■ WHAT THE TASK ASKS ■
Scan the records beneath this line for the line holding "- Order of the" and the line holding "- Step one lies", then transcribe exactly those two and all lines between.

Records from a data source:

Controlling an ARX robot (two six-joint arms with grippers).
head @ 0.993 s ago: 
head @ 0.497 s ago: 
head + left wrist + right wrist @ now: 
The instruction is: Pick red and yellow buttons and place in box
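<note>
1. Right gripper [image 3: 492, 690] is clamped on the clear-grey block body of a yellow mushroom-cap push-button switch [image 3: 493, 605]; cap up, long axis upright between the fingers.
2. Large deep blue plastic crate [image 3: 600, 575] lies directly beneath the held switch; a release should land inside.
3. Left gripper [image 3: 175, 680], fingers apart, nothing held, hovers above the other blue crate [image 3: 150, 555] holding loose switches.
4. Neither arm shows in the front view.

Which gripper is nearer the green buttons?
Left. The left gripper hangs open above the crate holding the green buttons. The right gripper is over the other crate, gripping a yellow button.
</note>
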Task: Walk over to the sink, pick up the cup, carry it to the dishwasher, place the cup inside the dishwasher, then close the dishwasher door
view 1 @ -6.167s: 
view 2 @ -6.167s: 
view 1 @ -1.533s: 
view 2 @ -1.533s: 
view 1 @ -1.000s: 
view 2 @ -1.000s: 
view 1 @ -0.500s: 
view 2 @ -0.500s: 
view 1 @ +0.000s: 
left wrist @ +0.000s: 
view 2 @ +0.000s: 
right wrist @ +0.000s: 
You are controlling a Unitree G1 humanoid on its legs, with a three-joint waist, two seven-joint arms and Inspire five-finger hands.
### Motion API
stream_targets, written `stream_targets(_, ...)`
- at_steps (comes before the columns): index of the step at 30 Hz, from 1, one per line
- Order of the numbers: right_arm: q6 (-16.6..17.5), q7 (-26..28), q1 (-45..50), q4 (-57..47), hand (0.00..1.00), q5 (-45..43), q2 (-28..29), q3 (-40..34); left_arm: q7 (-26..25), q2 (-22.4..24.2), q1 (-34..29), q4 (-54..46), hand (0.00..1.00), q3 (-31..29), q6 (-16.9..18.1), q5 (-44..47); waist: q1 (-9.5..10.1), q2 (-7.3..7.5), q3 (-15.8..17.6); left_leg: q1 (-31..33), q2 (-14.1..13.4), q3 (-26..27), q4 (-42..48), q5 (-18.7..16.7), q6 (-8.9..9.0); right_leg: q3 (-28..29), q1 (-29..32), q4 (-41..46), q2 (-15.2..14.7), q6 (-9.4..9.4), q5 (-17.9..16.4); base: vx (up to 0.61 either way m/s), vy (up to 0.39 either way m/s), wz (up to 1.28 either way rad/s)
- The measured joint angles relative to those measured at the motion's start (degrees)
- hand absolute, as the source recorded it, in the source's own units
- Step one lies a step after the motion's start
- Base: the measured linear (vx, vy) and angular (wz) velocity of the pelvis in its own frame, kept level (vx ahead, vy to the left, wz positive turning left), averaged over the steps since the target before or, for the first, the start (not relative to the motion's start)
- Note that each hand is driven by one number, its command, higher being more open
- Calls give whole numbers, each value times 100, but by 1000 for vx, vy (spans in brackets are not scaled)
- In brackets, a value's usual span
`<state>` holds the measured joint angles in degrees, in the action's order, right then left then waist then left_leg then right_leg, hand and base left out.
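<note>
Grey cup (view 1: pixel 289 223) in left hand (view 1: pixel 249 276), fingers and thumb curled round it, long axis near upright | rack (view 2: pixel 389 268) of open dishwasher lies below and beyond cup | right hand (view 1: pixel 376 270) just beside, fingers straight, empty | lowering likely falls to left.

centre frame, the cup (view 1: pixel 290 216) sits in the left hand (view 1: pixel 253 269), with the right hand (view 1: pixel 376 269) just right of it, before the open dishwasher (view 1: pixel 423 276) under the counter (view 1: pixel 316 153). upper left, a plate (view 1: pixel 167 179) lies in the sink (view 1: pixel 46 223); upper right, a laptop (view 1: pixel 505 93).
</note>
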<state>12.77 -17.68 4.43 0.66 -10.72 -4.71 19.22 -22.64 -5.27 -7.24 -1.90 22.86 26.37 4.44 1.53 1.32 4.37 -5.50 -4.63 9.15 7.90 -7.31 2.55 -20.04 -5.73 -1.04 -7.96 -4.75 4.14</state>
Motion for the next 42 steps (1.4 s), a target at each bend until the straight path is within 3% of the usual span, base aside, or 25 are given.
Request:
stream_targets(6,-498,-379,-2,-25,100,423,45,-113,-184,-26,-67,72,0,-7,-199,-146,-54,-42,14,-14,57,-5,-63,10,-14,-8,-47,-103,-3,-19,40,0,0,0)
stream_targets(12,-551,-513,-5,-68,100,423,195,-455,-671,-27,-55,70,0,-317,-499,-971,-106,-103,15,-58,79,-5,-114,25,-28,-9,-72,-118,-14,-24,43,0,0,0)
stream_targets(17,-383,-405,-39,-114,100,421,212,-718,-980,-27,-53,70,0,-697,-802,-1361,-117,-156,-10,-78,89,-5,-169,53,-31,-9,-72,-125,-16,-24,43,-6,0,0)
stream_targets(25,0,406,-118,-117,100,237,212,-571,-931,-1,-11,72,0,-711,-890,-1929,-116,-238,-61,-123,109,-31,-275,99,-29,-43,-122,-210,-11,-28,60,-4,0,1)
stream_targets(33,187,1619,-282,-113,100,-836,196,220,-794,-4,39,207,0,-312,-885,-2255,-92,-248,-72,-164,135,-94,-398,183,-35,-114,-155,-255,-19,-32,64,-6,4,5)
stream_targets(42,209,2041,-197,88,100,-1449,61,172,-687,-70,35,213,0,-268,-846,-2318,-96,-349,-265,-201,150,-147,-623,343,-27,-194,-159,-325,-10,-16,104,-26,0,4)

■ EXERCISE ANSWER ■
- Order of the numbers: right_arm: q6 (-16.6..17.5), q7 (-26..28), q1 (-45..50), q4 (-57..47), hand (0.00..1.00), q5 (-45..43), q2 (-28..29), q3 (-40..34); left_arm: q7 (-26..25), q2 (-22.4..24.2), q1 (-34..29), q4 (-54..46), hand (0.00..1.00), q3 (-31..29), q6 (-16.9..18.1), q5 (-44..47); waist: q1 (-9.5..10.1), q2 (-7.3..7.5), q3 (-15.8..17.6); left_leg: q1 (-31..33), q2 (-14.1..13.4), q3 (-26..27), q4 (-42..48), q5 (-18.7..16.7), q6 (-8.9..9.0); right_leg: q3 (-28..29), q1 (-29..32), q4 (-41..46), q2 (-15.2..14.7), q6 (-9.4..9.4), q5 (-17.9..16.4); base: vx (up to 0.61 either way m/s), vy (up to 0.39 either way m/s), wz (up to 1.28 either way rad/s)
- The measured joint angles relative to those measured at the motion's start (degrees)
- hand absolute, as the source recorded it, in the source's own units
- Step one lies a step after the motion's start

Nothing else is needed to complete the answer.